Spider-zombies take over a small American town in a comic novel that feels like it was conceived and written by a 14-year-old boy. The story is the stuff of every B-grade science fiction movie, but it's poorly conceived and poorly delivered, with too many scenes that are over-written and too much humor that relies on vulgarity rather than the author's cleverness. It's 14 hours long - it could have been four. After about one hour, listening became sheer torture. I just couldn't get through it. If I could give it zero stars, I would.
This romance novel for men is unoriginal and lacking suspense. Perhaps it's a testament to our jaded times that the graphic sex is tedious, the espionage lacks suspense, and the gruesome murder fails to shock or surprise. The unrealistic, tidy ending is a joke. The author seems to want to be Graham Greene but ends up being Barbara Cartland. I like the narrator, which is why I stuck with it until the end.

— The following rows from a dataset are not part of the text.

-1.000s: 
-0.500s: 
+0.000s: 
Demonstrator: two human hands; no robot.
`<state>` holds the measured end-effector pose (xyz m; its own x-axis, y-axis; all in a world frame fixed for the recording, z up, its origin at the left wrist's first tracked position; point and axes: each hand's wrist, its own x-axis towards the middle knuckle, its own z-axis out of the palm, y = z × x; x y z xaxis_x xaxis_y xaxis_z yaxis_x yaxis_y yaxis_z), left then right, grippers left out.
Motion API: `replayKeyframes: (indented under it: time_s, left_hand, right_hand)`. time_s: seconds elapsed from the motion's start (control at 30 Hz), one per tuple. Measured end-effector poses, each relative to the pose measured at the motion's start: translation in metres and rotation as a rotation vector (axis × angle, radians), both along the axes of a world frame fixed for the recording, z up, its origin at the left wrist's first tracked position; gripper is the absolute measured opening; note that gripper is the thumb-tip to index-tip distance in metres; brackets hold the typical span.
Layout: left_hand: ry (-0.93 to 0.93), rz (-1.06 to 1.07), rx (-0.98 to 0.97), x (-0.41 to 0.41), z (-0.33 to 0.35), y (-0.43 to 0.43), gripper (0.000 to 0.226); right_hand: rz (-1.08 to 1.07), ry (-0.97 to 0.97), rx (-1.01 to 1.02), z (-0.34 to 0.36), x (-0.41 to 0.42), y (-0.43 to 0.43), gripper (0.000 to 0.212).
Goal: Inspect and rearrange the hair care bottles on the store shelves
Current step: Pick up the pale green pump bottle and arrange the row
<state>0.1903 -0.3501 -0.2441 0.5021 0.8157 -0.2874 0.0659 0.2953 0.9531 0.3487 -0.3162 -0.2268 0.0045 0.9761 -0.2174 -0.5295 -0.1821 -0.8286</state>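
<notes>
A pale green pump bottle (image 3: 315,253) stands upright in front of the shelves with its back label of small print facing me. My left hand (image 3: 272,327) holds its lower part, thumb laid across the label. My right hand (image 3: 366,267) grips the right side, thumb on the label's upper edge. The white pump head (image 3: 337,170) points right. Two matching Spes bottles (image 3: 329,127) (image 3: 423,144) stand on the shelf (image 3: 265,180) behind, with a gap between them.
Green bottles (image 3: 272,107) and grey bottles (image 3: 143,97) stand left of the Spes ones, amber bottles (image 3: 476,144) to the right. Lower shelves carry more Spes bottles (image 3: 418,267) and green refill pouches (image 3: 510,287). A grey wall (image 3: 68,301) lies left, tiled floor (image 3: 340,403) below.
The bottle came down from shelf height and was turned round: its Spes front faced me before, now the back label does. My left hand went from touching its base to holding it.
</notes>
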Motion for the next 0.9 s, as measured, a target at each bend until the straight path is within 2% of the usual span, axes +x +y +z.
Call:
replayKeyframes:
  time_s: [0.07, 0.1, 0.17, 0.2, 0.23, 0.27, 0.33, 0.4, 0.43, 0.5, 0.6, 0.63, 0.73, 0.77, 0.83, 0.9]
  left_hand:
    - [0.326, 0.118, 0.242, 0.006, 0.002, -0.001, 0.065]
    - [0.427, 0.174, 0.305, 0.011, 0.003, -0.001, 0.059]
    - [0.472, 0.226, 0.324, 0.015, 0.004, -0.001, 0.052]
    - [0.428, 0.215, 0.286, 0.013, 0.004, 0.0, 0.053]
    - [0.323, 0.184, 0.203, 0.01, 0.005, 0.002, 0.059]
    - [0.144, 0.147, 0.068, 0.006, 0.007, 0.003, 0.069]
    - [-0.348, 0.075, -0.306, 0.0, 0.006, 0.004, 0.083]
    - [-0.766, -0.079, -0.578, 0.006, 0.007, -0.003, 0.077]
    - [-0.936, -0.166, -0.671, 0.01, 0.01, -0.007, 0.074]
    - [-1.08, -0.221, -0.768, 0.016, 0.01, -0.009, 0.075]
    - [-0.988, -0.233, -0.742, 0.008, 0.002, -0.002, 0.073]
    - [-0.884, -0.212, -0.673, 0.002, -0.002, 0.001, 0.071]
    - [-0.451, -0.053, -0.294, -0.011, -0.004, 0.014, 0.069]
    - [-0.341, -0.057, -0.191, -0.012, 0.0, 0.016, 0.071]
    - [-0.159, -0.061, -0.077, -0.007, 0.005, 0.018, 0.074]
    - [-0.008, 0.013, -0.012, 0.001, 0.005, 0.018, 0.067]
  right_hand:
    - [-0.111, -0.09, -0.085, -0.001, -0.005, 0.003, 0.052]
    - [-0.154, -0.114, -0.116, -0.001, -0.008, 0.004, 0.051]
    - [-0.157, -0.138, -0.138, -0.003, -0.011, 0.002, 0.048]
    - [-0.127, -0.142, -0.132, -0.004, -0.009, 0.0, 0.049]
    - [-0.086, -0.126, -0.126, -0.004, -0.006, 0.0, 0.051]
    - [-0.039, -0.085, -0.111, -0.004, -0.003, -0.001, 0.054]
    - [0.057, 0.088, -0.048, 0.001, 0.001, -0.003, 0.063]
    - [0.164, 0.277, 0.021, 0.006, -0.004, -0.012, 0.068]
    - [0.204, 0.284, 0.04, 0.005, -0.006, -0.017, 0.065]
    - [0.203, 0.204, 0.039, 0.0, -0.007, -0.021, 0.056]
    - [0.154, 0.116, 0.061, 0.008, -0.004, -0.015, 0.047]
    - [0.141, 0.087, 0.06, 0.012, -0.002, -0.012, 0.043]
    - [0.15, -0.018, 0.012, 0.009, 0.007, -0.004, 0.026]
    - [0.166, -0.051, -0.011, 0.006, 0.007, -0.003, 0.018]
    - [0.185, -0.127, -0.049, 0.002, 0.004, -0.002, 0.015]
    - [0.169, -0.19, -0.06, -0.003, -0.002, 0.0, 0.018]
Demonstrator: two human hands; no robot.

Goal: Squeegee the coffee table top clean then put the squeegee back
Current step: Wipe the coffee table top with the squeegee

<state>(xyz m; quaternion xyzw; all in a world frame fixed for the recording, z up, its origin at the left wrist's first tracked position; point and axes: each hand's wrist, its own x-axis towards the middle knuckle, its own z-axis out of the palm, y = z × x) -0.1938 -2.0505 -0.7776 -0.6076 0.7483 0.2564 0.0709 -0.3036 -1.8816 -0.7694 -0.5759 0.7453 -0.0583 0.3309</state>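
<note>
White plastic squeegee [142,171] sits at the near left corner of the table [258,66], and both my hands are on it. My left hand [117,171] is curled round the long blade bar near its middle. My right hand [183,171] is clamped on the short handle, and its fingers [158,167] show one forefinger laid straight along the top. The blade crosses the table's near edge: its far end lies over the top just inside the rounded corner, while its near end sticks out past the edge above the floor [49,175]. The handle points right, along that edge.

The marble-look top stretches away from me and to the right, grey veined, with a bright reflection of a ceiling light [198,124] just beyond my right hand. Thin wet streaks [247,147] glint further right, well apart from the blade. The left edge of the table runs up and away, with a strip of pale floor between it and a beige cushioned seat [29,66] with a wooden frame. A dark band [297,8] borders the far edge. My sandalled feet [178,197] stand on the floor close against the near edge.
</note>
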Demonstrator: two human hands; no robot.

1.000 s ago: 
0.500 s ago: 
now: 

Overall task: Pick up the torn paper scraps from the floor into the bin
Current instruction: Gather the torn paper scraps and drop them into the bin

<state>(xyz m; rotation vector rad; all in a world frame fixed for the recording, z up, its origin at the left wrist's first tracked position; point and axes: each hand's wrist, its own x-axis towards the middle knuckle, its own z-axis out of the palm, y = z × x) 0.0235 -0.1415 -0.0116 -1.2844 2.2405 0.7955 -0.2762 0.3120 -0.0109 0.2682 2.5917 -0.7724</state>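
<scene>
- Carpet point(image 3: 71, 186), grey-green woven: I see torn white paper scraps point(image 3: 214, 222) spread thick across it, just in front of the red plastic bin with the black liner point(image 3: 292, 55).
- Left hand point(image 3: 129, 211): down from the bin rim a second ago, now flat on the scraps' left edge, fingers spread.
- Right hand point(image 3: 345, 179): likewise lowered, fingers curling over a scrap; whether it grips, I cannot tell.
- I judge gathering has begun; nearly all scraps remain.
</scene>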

I've been in love with Walker Percy's "Lancelot" since reading it in college more than 30 years ago. It's a great story and in many ways changed my life. This audiobook reading was a disappointment. The narrator works hard at capturing Lancelot's Louisiana-Southern accent but misses the nuances of his very Southern sardonic humor and brings no gravity to his philosophical musings, which are the foundation for the startling ending. What we get is truly a babbling tale, told by an idiot, full of sound and fury, signifying nothing. I still hope that some day a great reader will come along to give this book the treatment it deserves.
Sensational, syrupy romance involving a French nobleman of middling importance and a tubercular courtesan. This book isn't that long, but you can fast forward 20 minutes at a time and not miss a thing.
In this cheap trick of a mystery novel, Edmund Crispin distracts his audience scene after trivial scene that kill time and fill space while doing nothing to advance the plot. Information is deliberately withheld so the “detective,” who operates on “intuition,” can appear to be as brilliant as he keeps telling us he is by revealing all in the grand finale. Instead of clues dropped the way, there’s a long, unsatisfying explanation at the end. (Actually, any number of explanations could have been devised to explain why any of the characters could be the murderer.) The characters are such clichéd personalities that they could have been called the Director, the Big Star, the Budding Starlet, the Talentless Jezebel, etc., with one being indistinguishable from the other. Having never before heard of Crispin, I had hoped to discover a new treasure, but now I understand why he is not mentioned in the pantheon of great mystery writers of the 20th century.
Once upon a time, "Trustee from the Toolroom" might have been classified as juvenile fiction. It's a straightforward adventure story, competently delivered, with manufactured drama, contrived solutions, and no real surprises as the plot steadily unfolds. The likable characters and this author's obvious faith in the goodness of human nature provide enjoyable entertainment in the absence of any real wisdom, deep insight, or challenging message.